When a British music critic compared Duke Ellington’s music to Stravinsky and
Ravel, Ellington’s agent Irving Mills who was trying to sell the band as “music
from the jungle” was apparently furious. Serious music was simply not the black
man’s domain at the time and reviews like that could hurt Mills’ business.
The final
three articles are dedicated to Edgard Varése, Karlheinz Stockhausen, and John
Cage. Whereas the avant-garde until that time had fought hard to liberate music
from established rules based on rhythm, harmony, keys, etc, Varése, Stockhausen
and Cage each in their own way worked to abandon the sounds from the known
musical instruments as such. Varése’s use of loud but ill sounding contraptions
such as foghorns, Stockhausen’s electrical instruments, and Cage’s experiments
with silence as the backdrop to the natural sounds around us are a few ways in
which instrumentalists of the time were challenged.
It is an
obvious flaw that composers of much greater importance, such as Ligeti,
Lutoslawski, and Shostakovich were omitted in favour of less influential names,
but it is easy for us to say in hindsight.

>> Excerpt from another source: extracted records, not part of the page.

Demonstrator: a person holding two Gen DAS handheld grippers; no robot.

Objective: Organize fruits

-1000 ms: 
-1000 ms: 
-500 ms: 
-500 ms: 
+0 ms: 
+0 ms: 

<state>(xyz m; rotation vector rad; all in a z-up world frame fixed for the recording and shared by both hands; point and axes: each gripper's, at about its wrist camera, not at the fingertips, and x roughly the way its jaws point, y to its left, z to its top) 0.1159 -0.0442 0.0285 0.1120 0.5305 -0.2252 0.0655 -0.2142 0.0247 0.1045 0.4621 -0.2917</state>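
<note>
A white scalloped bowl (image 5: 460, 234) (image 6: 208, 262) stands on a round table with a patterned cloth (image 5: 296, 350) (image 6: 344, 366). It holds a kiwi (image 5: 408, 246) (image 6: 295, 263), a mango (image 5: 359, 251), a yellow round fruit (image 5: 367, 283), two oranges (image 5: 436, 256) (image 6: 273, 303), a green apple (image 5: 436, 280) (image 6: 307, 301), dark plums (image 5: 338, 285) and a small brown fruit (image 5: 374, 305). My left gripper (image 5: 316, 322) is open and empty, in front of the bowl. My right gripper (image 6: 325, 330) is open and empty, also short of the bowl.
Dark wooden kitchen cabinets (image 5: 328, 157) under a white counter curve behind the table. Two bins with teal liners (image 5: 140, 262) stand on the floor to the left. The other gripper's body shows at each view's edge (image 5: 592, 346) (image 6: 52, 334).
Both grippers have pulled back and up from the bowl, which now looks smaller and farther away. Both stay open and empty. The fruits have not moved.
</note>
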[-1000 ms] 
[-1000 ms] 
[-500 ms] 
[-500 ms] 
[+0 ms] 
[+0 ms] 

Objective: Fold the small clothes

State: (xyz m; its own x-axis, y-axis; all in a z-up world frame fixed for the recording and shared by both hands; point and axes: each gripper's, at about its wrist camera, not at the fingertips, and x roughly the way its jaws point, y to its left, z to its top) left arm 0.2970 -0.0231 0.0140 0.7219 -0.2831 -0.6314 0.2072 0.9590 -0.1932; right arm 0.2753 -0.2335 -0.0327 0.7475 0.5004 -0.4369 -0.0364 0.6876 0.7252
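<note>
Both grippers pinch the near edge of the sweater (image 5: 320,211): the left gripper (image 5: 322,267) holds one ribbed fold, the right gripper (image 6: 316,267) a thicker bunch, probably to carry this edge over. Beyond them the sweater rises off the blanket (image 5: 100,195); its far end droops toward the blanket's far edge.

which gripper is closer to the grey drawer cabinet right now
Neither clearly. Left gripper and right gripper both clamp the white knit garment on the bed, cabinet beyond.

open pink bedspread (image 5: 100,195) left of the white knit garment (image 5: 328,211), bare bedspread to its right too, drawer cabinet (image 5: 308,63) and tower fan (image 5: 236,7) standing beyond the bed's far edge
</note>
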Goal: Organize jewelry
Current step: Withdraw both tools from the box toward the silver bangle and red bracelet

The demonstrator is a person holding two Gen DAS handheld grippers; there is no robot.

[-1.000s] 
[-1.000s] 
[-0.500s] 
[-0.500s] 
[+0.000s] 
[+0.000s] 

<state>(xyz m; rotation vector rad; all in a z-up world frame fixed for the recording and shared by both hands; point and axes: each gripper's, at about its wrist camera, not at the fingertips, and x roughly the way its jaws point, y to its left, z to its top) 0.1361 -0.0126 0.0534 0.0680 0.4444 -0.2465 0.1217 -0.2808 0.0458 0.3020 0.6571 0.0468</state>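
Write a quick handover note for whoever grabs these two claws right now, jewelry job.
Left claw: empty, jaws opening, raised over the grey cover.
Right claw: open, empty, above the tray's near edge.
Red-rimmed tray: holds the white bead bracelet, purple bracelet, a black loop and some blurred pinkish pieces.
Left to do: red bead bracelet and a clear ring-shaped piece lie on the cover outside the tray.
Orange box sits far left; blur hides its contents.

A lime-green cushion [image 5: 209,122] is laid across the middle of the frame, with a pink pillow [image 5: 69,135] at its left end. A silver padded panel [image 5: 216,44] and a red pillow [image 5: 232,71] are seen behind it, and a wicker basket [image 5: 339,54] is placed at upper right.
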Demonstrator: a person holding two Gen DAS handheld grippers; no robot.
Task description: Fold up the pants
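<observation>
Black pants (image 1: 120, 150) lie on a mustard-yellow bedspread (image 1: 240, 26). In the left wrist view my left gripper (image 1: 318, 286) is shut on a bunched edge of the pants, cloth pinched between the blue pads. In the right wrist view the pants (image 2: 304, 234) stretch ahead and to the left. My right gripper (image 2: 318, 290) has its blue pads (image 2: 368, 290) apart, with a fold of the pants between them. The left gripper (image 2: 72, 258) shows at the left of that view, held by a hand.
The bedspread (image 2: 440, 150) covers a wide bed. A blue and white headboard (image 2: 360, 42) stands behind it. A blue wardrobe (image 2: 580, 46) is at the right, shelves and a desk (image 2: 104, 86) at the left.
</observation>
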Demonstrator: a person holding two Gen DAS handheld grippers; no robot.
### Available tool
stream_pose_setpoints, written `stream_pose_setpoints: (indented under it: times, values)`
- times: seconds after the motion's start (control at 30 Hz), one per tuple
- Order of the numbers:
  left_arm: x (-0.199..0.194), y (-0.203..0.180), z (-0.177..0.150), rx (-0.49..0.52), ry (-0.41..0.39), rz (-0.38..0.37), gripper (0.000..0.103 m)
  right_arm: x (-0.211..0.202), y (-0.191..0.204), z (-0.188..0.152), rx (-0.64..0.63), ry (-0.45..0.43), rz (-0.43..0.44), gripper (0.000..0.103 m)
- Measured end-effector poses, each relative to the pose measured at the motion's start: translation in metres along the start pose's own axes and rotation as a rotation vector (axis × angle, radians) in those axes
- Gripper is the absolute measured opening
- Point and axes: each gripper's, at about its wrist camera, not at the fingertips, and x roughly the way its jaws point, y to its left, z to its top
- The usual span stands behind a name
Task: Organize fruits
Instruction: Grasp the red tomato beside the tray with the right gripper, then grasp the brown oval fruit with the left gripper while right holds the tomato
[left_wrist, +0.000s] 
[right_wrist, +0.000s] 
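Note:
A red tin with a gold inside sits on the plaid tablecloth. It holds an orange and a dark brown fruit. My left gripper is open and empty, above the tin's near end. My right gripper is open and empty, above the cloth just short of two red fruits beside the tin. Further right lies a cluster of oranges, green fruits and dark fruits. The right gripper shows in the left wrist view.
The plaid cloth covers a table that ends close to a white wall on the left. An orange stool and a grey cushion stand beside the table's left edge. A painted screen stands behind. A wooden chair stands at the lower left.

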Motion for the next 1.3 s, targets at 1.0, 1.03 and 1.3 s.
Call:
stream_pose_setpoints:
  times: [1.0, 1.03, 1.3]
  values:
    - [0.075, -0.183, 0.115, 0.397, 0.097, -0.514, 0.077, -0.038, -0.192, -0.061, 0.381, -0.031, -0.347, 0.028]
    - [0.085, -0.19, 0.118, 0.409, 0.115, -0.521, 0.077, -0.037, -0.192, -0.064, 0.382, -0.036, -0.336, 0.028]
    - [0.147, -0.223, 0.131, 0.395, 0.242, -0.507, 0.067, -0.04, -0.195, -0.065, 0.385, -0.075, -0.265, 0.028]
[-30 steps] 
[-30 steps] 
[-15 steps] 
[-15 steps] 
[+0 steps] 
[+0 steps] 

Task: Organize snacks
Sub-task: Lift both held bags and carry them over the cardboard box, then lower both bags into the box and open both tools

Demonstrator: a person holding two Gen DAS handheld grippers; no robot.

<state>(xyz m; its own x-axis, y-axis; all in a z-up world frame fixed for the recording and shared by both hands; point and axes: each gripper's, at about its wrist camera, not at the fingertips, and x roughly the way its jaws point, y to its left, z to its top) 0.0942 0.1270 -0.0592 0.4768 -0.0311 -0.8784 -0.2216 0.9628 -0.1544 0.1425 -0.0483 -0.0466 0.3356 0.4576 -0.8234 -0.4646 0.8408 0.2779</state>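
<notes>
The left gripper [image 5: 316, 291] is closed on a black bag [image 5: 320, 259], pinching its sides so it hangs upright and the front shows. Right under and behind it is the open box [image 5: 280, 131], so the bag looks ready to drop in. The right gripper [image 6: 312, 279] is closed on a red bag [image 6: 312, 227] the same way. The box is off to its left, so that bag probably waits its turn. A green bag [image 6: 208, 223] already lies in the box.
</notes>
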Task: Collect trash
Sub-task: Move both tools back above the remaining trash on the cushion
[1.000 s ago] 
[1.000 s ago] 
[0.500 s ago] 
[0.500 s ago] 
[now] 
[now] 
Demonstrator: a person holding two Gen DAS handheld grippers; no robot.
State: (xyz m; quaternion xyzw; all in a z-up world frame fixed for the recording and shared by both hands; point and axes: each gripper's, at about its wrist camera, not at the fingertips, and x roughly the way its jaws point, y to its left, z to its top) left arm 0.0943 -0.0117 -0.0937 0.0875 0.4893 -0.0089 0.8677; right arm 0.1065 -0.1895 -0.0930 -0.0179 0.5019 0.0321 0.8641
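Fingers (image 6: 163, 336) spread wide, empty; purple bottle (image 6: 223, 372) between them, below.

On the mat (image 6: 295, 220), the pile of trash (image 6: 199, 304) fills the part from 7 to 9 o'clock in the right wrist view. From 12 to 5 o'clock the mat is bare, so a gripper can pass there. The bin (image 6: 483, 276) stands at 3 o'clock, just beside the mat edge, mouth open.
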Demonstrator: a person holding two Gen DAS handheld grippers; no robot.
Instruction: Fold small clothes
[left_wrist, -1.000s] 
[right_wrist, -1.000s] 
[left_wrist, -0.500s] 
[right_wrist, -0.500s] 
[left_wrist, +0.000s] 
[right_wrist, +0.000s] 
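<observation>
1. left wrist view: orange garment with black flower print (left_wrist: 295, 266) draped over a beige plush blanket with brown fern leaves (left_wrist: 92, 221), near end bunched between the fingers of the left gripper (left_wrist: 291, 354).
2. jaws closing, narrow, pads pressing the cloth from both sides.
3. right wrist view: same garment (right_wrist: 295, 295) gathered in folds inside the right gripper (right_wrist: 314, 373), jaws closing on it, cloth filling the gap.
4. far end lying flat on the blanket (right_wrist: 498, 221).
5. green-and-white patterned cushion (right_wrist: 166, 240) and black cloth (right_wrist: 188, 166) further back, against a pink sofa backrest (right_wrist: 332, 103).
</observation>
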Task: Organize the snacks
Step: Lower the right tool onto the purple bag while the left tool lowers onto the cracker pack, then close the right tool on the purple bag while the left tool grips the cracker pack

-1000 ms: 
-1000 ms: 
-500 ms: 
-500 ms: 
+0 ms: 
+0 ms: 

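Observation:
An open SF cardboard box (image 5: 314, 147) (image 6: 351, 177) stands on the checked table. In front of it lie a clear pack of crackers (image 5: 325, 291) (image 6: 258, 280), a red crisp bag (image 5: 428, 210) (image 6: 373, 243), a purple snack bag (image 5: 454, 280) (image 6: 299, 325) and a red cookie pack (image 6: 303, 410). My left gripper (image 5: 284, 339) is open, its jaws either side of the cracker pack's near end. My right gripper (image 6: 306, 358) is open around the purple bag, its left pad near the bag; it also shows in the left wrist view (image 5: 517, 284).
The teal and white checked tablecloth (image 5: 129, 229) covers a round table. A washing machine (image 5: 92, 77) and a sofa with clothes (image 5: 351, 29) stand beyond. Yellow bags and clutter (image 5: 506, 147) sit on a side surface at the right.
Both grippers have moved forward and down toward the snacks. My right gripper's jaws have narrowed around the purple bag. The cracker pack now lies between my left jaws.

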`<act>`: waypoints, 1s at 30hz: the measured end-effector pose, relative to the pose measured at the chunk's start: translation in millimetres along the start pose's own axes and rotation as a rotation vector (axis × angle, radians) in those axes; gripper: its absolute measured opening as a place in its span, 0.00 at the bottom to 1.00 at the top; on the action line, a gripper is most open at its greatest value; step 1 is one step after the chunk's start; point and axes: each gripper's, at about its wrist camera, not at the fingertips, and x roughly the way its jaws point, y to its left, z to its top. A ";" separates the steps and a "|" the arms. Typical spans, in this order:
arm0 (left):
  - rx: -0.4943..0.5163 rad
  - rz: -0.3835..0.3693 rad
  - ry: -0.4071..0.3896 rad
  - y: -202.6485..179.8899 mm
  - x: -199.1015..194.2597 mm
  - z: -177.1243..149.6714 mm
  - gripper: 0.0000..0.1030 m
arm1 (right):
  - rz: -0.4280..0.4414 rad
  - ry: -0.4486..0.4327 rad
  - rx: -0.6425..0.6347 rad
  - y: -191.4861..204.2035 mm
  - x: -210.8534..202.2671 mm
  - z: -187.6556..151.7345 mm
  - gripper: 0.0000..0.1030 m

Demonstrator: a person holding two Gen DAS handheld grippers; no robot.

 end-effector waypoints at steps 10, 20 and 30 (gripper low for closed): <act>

Therefore, I was thrilled to step
into the 1960s for a while and take in what a distinguished Swedish musicologist
considered to be the most important work being done in his field by his
contemporaries. I recommend this book,
not primarily to music lovers as there are probably far better biographies
about each of these composers out there, but rather to those interested in the modern
history of music while it was unfolding.